TASK DETAILS:
Reproduce the entries below exactly, but only from the line containing "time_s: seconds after" to the line containing "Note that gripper", inclusive.
--- DATA ---
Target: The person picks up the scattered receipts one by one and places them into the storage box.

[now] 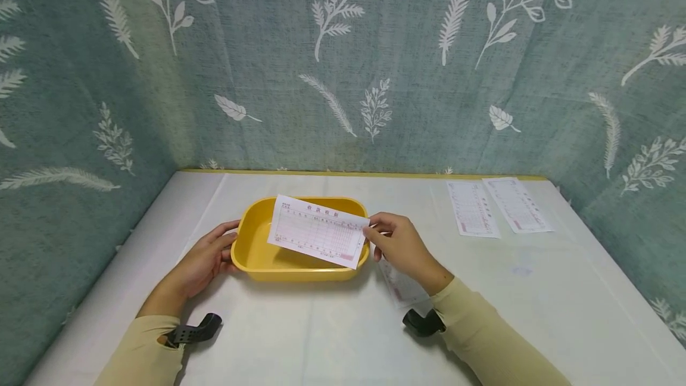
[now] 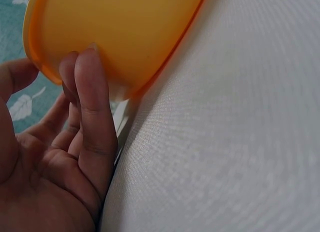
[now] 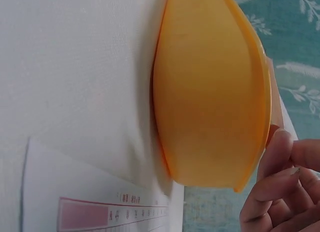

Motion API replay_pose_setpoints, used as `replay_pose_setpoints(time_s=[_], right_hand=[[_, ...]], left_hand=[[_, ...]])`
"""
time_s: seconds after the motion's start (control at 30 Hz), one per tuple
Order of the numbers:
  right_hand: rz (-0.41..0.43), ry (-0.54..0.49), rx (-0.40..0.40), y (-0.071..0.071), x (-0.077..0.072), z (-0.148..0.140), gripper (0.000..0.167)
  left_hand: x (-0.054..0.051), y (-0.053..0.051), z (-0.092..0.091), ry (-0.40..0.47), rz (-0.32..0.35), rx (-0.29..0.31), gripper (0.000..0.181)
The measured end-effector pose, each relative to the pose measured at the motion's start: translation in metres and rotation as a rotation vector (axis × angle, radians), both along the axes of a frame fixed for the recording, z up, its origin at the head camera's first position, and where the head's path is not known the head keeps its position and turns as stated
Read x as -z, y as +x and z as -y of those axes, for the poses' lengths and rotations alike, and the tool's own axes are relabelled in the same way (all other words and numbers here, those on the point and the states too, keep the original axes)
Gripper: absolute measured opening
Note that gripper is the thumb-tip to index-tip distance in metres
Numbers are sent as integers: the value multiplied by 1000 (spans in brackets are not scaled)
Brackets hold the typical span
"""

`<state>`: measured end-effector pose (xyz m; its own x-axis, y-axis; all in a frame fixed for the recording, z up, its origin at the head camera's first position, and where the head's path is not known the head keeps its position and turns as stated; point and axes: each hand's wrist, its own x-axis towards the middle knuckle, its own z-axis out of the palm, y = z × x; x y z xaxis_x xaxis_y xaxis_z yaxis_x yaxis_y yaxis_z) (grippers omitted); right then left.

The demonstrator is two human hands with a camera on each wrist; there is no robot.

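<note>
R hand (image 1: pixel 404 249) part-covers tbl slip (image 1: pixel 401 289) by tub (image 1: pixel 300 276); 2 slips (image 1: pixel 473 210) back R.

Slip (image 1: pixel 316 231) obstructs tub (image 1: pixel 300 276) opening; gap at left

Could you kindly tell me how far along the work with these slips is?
One paper slip already looks lifted off the table. In hand: the right hand pinches it over the yellow basin, while the left hand touches the basin's opposite end. Probably remaining: releasing it there, then perhaps the three other slips lying on the table.
</note>
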<state>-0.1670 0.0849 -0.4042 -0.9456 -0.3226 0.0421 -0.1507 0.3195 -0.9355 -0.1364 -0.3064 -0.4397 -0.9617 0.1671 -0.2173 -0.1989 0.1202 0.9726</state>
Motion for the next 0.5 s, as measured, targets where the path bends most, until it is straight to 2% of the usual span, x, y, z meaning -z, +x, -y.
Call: replay_pose_setpoints(time_s=[0.3, 0.5], right_hand=[[8, -5, 23, -4, 4, 2, 16], [9, 15, 15, -3, 3, 3, 18]], left_hand=[[-2, 0, 2, 15, 0, 30, 61], [-2, 0, 1, 3, 8, 16, 61]])
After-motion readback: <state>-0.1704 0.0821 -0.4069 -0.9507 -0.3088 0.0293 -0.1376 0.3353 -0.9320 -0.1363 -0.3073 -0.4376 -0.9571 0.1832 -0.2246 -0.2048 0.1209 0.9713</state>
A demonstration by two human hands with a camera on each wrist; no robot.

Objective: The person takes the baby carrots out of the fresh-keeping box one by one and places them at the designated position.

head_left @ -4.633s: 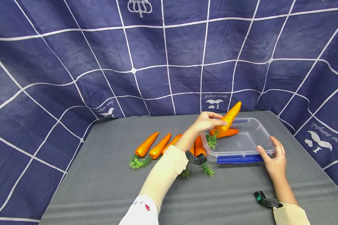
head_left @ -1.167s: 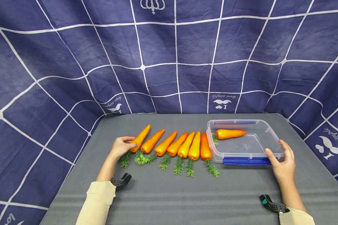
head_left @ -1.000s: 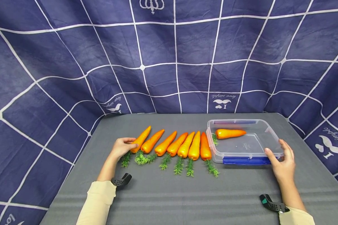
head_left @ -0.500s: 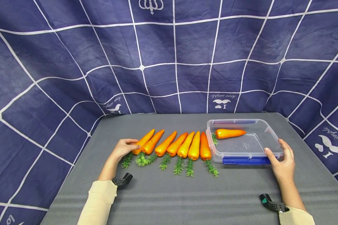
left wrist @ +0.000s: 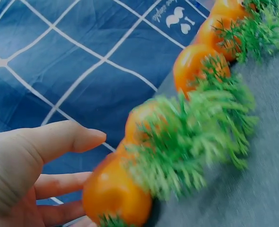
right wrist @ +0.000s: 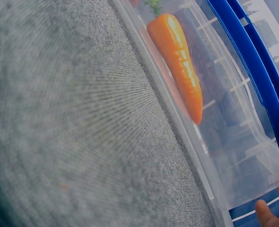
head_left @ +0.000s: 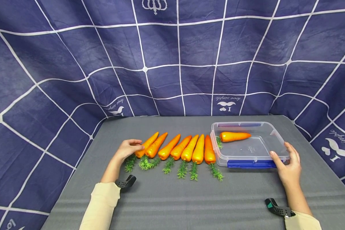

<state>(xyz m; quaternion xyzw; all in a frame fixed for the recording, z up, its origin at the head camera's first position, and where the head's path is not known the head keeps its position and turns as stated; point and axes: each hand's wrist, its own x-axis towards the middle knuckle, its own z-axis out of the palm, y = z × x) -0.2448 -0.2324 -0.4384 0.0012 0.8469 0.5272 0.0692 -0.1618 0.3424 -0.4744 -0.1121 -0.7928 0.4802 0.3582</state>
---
TASK OUTPUT:
time_s: seconds after the motion's start (control at 30 Hz), one per tuple
Order of the numbers:
  right_hand: rz (-0.41..0.43), ry (-0.54..0.49), rx (-0.40..0.40), y (-0.071..0.071), x (-0.077..0.072), z (-0.148..0.140), gripper (0.000..0.167)
  left_hand: x (-0.054..0.051), y (-0.053..0.051), z (-0.092..0.091), ry (-0.40..0.47), rz (-0.32..0.35), rx (-0.29..0.31), gripper (0.000..0.181)
The measured end-effector pose, each relative to the pose measured at the motion's start: translation in metres and rotation as a rotation vector (axis × angle, radians), both along the axes of a frame fixed for the recording, z up, its origin at the head camera's first position, and where the head's path is not known the head keeps its position and turns as stated
Read x as -z, y as +x and z as -y of those axes, for the poses' lengths and rotations alike, and the tool's own axes are relabelled in the same way (all other words and numbers here, those on the point and the states too, keep the original axes)
Gripper: absolute measured opening
Note that gripper is the thumb-tip to index-tip distance in metres

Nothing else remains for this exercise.